- [PROBLEM STATEMENT] Please return the data that follows precisely as written, but without the images.

- [SUPPLIED MATERIAL]
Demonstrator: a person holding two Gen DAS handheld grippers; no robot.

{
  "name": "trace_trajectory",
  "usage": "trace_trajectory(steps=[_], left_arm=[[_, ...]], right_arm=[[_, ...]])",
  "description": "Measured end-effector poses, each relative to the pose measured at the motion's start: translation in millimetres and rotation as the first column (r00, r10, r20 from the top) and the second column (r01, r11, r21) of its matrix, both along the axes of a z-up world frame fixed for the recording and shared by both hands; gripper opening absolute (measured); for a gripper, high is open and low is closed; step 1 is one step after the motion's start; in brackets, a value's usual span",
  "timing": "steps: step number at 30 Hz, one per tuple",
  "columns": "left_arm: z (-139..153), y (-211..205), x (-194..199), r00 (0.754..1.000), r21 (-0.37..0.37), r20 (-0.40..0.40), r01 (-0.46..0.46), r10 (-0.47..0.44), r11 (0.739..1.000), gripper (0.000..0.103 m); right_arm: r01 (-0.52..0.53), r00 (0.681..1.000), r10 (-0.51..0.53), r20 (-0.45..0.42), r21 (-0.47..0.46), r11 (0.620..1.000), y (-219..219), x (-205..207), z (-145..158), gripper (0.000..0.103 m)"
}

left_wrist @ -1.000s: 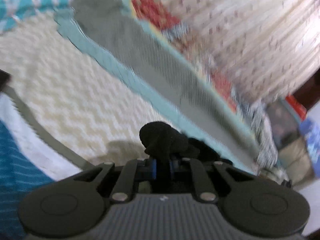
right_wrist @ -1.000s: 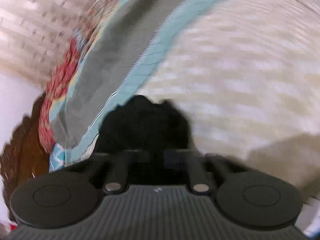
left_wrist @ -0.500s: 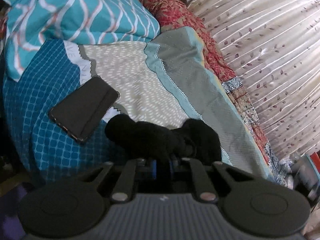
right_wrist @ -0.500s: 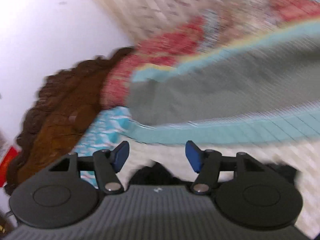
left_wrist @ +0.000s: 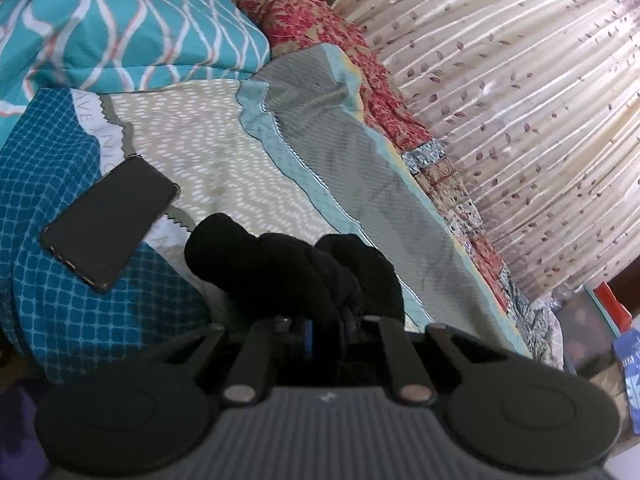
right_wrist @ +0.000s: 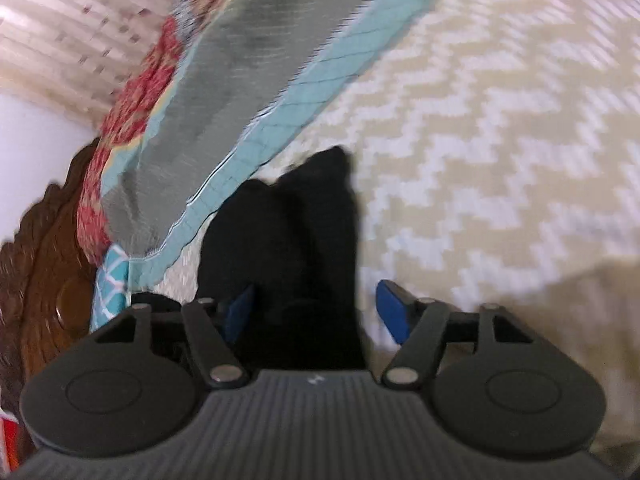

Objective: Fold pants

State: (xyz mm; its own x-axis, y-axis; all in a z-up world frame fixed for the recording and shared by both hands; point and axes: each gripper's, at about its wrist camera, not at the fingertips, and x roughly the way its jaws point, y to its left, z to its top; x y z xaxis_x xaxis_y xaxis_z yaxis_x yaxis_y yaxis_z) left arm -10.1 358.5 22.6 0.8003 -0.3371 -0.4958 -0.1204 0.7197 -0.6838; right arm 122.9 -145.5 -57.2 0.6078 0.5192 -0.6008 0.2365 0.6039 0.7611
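Your left tool (left_wrist: 326, 330) is pinching the black pants (left_wrist: 292, 268); right tool (right_wrist: 316, 316) is closing around them, pads not touching; uneven grabs could skew the fold

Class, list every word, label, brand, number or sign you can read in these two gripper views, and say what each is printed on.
"AVE" on the white band of the blue checked bedspread: only part of larger lettering, the rest unreadable.
White print on the blue packet at the right edge: too blurred to read.
Right wrist view: no text.
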Motion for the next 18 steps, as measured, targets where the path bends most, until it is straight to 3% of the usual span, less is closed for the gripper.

- [ANSWER FOR THIS EXERCISE]
Demonstrator: a person holding two Gen DAS handheld grippers; no robot.

{
  "name": "trace_trajectory",
  "usage": "trace_trajectory(steps=[_], left_arm=[[_, ...]], right_arm=[[_, ...]])",
  "description": "Measured end-effector poses, each relative to the pose measured at the motion's start: translation in millimetres and rotation as the first column (r00, r10, r20 from the top) and the second column (r01, r11, r21) of its matrix, both along the axes of a z-up world frame fixed for the recording and shared by both hands; gripper opening absolute (measured); for a gripper, high is open and low is closed; step 1 is one step after the motion's start; in brackets, a value's usual span",
  "timing": "steps: step number at 30 Hz, one per tuple",
  "columns": "left_arm: z (-139..153), y (-211..205), x (-194..199), r00 (0.754..1.000), r21 (-0.37..0.37), r20 (-0.40..0.40), r01 (-0.46..0.46), r10 (-0.47..0.44), r11 (0.739..1.000), gripper (0.000..0.103 m); right_arm: r01 (-0.52..0.53), r00 (0.681..1.000), r10 (-0.51..0.53), r20 (-0.45..0.42), r21 (-0.47..0.46), r11 (0.620..1.000), y (-219..219), x (-205..207), z (-145..158), gripper (0.000..0.103 m)"
}

left_wrist @ -1.000s: 
right_wrist @ -1.000s: 
left_wrist @ -0.500s: 
right_wrist @ -0.500s: 
left_wrist @ +0.000s: 
right_wrist @ +0.000s: 

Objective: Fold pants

State: (xyz mm; its own x-axis, y-axis; all in a z-up world frame fixed for the recording and shared by both hands; point and axes: each gripper's, at about its wrist camera, not at the fingertips, and x roughly the way its jaws point, y to its left, z to its top; x y z xaxis_x xaxis_y xaxis_z yaxis_x yaxis_y yaxis_z) left arm -10.1 358.5 22.6 0.8003 -0.3371 -0.4958 -0.1204 0.7197 -0.6838; right arm 122.9 -145.5 -57.2 0.6078 0.5192 -0.6008 0.2365 0.6039 0.7611
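Your left tool (left_wrist: 326, 330) is pinching the black pants (left_wrist: 292, 268); right tool (right_wrist: 316, 316) is closing around them, pads not touching; uneven grabs could skew the fold

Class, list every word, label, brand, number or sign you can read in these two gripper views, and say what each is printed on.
"AVE" on the white band of the blue checked bedspread: only part of larger lettering, the rest unreadable.
White print on the blue packet at the right edge: too blurred to read.
Right wrist view: no text.
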Motion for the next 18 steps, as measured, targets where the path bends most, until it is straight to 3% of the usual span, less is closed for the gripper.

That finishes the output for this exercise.